Closed justmark closed 3 years ago
Hi @justmark,
Any idea what I've done wrong?
I don't think you tried anything wrong actually 😉. moongoon
is quite opinionated regarding ObjectId
properties and it assumes that the model field _id
will always be of that type.
The problem with using $group
here is that it will return a result that will not comply with the defined Model shape, especially since _id
will be an object instead of an ObjectId.
It would be quite complicated to change that since working with union of possible id values would be cumbersome.
The solution would be to use the underlying driver (cryomongo) syntax to query the database and return values.
I've prepared a small self-contained example that should illustrate what I mean below
require "moongoon"
Moongoon.connect("mongodb://localhost:27017", database_name: "test_db")
# Define a regular model - but without the aggregation_pipeline macro.

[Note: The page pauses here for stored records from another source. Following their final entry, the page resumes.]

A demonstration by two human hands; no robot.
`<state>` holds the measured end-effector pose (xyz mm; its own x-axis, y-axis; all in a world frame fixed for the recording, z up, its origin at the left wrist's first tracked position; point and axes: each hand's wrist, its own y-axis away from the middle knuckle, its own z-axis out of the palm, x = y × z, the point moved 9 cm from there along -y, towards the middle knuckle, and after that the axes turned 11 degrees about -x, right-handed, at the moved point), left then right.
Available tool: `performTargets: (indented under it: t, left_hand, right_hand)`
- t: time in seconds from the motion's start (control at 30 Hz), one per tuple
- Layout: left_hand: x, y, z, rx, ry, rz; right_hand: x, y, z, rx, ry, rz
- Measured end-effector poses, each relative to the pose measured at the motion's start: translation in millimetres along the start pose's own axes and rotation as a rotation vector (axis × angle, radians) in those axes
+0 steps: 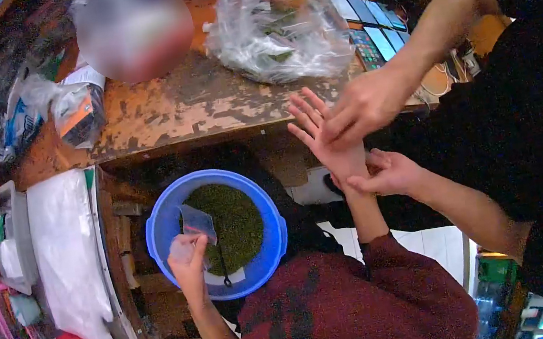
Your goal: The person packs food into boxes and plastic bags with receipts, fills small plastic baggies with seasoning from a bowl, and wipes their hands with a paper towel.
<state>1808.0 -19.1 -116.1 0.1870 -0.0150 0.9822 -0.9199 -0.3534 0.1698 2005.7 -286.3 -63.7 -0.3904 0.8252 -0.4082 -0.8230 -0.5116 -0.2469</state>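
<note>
My left hand (pixel 188 259) pinches a small clear plastic bag (pixel 198 223) over a blue basin (pixel 270 201). Dried green crumbled leaves (pixel 235 219) fill the bottom of the basin. A dark thin-handled tool (pixel 224 267), perhaps a spoon, rests in it, its other end hidden by the bag. My right hand (pixel 344 154) is held out palm up, fingers spread. A person in black sleeves supports my wrist with one hand (pixel 394 174). That person's other hand (pixel 363 106) has its fingertips at my palm; anything in them is hidden.
Ahead is a worn wooden table (pixel 152 113) with a large clear bag (pixel 280 36) and several phones (pixel 380 42). A wrapped dark package (pixel 80 116) sits at its left. White plastic sheets (pixel 69 253) and a grey bin (pixel 14 240) stand on the left.
</note>
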Motion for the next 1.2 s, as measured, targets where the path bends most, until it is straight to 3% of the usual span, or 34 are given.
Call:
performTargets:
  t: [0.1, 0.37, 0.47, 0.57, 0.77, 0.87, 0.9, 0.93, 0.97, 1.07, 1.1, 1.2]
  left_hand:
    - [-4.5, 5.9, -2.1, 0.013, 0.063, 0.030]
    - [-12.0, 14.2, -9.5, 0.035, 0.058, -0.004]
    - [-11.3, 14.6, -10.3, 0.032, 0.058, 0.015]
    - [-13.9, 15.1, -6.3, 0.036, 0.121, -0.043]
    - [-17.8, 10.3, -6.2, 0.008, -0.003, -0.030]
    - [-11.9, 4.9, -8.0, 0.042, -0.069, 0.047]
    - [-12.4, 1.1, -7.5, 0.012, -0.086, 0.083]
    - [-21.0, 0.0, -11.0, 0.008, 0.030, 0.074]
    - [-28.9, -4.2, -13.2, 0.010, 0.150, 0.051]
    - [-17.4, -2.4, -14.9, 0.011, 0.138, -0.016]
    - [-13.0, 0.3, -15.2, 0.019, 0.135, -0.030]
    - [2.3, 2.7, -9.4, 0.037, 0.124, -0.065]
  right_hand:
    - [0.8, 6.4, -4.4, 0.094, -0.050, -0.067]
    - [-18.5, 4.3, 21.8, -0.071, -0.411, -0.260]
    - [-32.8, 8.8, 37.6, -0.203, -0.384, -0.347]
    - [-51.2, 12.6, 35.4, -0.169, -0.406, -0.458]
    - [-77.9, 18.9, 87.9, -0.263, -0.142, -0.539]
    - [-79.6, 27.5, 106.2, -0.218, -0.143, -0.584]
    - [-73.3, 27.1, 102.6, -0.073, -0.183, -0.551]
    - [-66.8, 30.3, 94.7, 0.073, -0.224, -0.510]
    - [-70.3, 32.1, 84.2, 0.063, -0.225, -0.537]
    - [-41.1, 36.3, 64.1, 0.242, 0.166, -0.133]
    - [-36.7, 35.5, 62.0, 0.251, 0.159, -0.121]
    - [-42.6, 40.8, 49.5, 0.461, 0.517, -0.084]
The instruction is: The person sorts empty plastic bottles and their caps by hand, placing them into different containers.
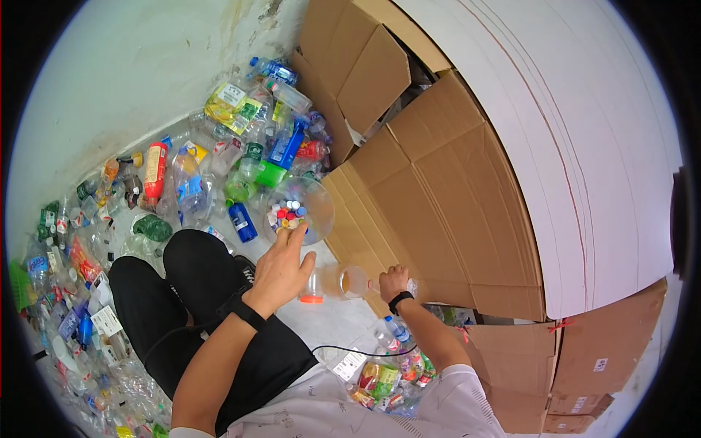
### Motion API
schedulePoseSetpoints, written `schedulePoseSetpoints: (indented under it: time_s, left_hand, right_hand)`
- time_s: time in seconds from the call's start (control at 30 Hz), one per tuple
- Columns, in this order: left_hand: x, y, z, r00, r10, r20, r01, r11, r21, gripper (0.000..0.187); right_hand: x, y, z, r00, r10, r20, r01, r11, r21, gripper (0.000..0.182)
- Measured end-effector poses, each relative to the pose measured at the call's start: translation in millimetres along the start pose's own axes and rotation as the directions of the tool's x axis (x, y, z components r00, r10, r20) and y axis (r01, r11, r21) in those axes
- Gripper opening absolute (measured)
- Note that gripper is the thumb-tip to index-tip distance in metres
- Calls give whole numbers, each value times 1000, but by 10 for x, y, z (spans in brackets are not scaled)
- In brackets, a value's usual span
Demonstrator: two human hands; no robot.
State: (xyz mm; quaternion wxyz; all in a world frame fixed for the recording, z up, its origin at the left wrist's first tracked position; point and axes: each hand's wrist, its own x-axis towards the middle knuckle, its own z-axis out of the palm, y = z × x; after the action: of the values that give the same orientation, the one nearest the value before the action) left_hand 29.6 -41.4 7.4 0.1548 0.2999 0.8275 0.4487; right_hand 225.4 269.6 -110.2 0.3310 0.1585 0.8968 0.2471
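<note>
My left hand (281,269) reaches over the near rim of a clear round tub (326,201) that holds many small bottle caps (287,212) in red, white, blue and yellow. Its thumb stands apart from the fingers, and nothing shows between them. My right hand (394,282) is closed around a clear plastic bottle (413,287), mostly hidden by the fingers. The bottle's neck end points left, towards a clear round container (340,283) with some brownish liquid in it. Beside that container is a clear jar (312,289) with an orange lid.
Piles of used plastic bottles (191,191) lie ahead and along the left, below a stained wall (146,73). Large cardboard sheets (453,182) stand on the right. More bottles (380,379) lie by my right side. A black cable (365,349) crosses near my lap.
</note>
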Motion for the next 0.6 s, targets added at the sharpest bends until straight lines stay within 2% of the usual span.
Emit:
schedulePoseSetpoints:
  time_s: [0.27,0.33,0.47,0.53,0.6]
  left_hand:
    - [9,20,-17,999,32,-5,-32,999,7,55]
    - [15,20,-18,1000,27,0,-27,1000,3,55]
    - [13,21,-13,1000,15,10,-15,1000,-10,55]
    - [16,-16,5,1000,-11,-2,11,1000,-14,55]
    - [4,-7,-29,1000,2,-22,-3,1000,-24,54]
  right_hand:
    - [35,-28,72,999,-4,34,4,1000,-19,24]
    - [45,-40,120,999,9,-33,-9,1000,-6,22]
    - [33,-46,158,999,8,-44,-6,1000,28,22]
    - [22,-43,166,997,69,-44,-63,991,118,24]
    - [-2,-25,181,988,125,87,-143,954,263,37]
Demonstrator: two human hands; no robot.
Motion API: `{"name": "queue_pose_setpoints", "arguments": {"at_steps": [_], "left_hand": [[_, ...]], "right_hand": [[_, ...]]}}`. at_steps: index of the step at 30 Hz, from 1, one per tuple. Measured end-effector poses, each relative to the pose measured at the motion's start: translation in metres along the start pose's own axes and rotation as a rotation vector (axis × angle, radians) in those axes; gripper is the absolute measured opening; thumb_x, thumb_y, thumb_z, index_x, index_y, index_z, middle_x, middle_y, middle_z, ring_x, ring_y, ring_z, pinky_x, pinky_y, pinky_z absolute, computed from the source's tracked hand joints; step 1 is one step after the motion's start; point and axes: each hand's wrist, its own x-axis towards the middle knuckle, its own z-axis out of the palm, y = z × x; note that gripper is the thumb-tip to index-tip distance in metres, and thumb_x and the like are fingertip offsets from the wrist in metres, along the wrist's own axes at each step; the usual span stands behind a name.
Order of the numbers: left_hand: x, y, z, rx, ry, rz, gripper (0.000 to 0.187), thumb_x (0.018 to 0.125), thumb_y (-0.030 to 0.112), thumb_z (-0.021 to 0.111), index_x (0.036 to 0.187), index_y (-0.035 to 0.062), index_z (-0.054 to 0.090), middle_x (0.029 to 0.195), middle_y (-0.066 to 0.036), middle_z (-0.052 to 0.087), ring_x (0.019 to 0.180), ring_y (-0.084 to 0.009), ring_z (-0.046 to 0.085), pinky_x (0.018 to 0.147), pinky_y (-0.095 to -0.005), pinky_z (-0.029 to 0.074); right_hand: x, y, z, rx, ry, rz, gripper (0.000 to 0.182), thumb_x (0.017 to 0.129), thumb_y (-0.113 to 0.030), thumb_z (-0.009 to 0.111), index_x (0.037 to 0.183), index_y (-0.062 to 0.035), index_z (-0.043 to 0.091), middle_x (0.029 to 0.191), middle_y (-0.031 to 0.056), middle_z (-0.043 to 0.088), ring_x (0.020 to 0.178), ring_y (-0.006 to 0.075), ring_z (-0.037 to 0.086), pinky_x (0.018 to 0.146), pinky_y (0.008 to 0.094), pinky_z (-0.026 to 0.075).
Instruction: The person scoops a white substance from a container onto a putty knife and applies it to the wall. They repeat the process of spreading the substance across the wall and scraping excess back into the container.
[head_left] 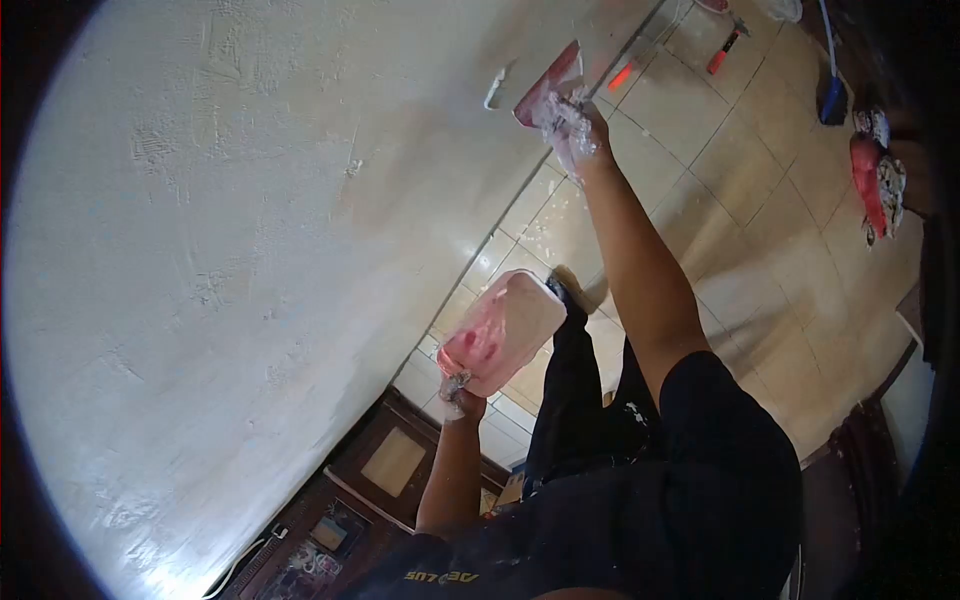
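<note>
My left hand [460, 402], smeared with white paste, grips one end of a shallow pinkish tub [525, 325] with pale, wet paste spread over its inside. Away from it, my right arm is stretched toward the wall. In that right hand [575, 135], covered by a crumpled clear plastic glove or wrap, is a wide reddish putty knife [550, 88], its blade right at the wall surface. The off-white wall [250, 220] carries rough ridges and small lumps of paste. Just beyond the blade sits a thick white streak [495, 88].
White splatters dot the tiled floor [740, 230] along the wall's base. A hammer with a red handle [722, 52], a blue brush head [831, 100] and a red cloth-like bundle [872, 180] lie farther off. Dark wooden furniture [350, 440] stands against the wall at lower left.
</note>
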Motion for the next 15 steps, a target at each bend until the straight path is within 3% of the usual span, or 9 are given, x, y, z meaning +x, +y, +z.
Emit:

class MyModel < Moongoon::Collection
collection "models"
property name : String
end
# Clear the db.
MyModel.clear
# Insert models.
[
{name: "one"},
{name: "two"},
{name: "two"},
{name: "three"},
{name: "three"},
{name: "three"},
].map { |model| MyModel.new(**model).insert }
# Use the `.collection` method to access the cryomongo collection object.
# (See: https://elbywan.github.io/cryomongo/Mongo/Collection.html)
# Then call `.aggregate` to perform the aggreation query.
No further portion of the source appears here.